Mental Health Crisis

In my years as a mobile crisis counselor for Sheboygan County I would regularly hear people state that the event that caused their crisis was “silly” because it was “not a big enough deal” to cause them to go into crisis. My response to this has always been, “It doesn’t matter what the event was. What matters is how you reacted to it.” A mental health crisis is nothing more than an emotional reaction to a thought or event that reached an unbearable level. You cannot use the event or thought itself to measure the mental health crisis, you can only measure the level of emotional pain it is causing. The same event (let us say the death of a beloved pet) could cause a mental health crisis in one person, but not in another. If your emotional pain over the pet’s death reaches an unbearable level, then you may start to get desperate in trying to reduce the pain.
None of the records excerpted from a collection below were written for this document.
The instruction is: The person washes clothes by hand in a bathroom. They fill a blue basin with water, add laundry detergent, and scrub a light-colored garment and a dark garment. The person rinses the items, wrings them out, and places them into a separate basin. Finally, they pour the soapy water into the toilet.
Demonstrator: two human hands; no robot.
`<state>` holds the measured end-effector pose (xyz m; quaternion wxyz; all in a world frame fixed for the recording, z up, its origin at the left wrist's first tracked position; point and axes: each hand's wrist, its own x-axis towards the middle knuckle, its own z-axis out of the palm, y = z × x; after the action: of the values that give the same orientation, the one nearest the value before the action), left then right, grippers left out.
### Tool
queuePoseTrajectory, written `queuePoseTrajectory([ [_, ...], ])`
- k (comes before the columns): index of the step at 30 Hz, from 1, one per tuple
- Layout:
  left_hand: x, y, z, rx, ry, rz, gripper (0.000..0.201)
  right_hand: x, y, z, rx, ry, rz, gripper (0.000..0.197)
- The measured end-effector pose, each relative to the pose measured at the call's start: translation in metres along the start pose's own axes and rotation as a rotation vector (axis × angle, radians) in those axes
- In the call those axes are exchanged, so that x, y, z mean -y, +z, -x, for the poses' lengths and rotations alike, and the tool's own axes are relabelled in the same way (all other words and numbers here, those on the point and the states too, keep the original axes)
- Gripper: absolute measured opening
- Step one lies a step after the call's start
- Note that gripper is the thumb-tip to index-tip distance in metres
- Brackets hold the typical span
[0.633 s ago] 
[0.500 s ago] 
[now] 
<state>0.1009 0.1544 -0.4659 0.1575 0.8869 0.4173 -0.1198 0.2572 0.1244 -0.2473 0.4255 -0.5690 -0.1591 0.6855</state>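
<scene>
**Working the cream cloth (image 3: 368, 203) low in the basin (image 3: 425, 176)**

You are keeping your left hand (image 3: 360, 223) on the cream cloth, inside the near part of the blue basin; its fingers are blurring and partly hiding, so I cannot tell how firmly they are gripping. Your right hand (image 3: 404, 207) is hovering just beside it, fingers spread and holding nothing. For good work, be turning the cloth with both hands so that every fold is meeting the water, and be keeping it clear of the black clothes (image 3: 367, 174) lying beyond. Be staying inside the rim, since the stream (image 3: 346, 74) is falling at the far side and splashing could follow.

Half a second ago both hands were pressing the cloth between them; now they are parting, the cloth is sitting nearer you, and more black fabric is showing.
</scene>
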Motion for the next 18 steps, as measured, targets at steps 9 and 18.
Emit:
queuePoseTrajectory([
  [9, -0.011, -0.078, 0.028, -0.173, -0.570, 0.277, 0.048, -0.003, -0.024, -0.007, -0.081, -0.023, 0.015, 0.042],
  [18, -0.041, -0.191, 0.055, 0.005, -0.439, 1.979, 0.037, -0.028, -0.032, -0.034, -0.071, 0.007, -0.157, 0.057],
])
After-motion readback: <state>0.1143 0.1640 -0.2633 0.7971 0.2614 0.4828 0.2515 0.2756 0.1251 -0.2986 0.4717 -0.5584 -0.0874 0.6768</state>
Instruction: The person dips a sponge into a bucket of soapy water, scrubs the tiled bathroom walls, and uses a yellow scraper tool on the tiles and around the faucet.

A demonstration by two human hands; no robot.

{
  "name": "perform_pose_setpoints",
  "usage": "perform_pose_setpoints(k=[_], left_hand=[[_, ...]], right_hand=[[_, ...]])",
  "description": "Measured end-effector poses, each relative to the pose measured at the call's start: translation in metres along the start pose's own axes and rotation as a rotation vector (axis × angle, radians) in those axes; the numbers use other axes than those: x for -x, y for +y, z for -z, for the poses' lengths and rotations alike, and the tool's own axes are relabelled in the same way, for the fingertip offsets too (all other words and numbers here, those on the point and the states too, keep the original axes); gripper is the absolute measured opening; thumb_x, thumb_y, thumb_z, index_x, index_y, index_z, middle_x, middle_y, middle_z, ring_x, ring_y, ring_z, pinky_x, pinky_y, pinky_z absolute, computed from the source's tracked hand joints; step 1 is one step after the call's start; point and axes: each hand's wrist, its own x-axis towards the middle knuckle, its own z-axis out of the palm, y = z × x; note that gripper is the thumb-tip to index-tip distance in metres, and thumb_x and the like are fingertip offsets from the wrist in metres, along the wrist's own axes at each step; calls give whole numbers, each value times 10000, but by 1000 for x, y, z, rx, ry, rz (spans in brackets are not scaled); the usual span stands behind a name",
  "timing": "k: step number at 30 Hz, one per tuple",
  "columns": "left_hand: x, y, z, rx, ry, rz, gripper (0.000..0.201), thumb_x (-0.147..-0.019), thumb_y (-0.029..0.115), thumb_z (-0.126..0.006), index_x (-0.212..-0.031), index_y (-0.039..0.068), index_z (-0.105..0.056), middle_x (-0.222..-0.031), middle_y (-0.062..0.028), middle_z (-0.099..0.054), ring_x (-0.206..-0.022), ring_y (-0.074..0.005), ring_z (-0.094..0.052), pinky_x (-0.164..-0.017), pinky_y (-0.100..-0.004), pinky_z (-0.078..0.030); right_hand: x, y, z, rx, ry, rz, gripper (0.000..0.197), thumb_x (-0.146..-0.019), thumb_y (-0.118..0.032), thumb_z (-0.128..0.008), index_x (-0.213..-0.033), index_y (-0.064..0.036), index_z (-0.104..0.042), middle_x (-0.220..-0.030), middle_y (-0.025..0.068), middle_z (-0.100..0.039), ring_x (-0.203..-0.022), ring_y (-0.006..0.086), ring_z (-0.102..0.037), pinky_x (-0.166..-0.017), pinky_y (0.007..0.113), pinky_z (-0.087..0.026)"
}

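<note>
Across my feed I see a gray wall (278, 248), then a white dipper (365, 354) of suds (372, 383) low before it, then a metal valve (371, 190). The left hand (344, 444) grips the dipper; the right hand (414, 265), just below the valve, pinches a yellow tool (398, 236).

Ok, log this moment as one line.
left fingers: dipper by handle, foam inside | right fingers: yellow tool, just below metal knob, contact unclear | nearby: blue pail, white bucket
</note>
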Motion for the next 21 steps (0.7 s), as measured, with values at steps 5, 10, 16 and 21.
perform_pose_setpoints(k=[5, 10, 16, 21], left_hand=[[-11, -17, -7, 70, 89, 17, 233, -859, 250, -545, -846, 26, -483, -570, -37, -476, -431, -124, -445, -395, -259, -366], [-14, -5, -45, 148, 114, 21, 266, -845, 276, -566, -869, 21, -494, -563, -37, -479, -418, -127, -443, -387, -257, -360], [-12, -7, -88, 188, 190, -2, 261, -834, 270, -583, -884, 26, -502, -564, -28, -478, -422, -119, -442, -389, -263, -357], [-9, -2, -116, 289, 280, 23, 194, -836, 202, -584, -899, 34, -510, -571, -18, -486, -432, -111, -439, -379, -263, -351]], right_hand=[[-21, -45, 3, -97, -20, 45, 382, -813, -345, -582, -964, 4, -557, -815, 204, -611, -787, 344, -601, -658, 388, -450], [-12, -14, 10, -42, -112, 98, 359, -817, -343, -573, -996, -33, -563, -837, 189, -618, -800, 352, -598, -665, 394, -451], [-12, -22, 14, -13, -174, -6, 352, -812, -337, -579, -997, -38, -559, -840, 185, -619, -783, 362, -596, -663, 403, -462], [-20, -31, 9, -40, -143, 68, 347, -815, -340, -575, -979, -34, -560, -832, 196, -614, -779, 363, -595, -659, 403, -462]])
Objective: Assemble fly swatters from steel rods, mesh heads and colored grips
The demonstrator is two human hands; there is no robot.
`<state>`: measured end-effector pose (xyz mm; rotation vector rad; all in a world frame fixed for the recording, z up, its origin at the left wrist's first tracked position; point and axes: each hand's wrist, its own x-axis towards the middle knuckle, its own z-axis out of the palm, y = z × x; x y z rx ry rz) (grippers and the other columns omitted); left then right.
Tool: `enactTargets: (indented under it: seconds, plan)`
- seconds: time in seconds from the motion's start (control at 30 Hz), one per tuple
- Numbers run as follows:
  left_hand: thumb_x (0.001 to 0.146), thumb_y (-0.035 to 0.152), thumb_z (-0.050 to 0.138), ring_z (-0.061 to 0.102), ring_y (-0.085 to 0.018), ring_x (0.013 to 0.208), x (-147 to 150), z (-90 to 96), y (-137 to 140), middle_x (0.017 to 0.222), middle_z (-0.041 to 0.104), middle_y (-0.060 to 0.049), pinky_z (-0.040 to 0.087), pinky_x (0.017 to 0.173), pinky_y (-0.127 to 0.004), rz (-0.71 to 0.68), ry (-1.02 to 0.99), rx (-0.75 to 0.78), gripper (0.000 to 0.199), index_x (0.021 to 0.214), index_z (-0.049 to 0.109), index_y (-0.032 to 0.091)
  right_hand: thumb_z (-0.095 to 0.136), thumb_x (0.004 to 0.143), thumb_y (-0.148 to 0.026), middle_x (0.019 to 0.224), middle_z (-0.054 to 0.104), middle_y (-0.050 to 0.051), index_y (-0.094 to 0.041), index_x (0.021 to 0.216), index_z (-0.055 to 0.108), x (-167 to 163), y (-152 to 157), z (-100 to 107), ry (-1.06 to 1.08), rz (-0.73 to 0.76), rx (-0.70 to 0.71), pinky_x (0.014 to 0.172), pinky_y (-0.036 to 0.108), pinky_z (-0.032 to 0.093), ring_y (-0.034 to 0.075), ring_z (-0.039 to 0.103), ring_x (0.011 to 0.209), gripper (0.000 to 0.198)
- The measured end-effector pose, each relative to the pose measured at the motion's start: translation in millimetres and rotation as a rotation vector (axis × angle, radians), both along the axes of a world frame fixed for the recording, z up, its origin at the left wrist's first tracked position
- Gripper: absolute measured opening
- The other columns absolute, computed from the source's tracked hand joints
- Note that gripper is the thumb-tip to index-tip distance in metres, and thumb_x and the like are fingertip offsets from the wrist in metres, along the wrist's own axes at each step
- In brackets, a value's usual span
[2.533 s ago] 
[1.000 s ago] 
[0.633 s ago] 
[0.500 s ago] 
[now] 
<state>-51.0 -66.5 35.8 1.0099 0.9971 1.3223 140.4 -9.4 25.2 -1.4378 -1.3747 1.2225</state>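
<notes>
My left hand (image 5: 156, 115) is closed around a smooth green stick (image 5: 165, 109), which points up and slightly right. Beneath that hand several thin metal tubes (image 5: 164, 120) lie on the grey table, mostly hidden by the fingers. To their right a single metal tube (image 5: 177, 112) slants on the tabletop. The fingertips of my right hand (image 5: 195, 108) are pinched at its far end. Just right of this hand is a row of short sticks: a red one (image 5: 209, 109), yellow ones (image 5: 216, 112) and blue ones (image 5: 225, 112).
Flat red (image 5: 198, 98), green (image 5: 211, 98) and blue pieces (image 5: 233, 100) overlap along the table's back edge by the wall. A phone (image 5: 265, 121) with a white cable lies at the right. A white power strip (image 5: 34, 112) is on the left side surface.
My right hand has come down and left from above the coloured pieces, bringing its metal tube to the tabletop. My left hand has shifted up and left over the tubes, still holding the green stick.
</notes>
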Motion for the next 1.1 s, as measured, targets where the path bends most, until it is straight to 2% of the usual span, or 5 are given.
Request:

This desperation is what drives people to start abusing drugs or alcohol, start self-harming (cutting), or even becoming suicidal to name a few ways you may be tempted to reduce or eliminate the emotional pain.

The good news is there are non-destructive ways to cope with this intense emotional pain, but they are hard to think of when your emotions are severely hindering your ability to think clearly. The easiest way to think clearly in a crisis is to have someone else do the clear minded thinking for you. . This is why emergency hot lines like the Sheboygan County Mental Health Crisis Program  at (920)459-3151 exist. The professionals manning these phones are trained to help people in crisis. By calling them, you will be taking the first crucial step to resolving your emotional burden in a non-destructive way. And remember, if your mental health crisis has the ability to reoccur, please follow up with one of our therapists about your situation. Being de-escalated appropriately from a mental health crisis is a great thing, but keeping the crisis from reoccurring is even better.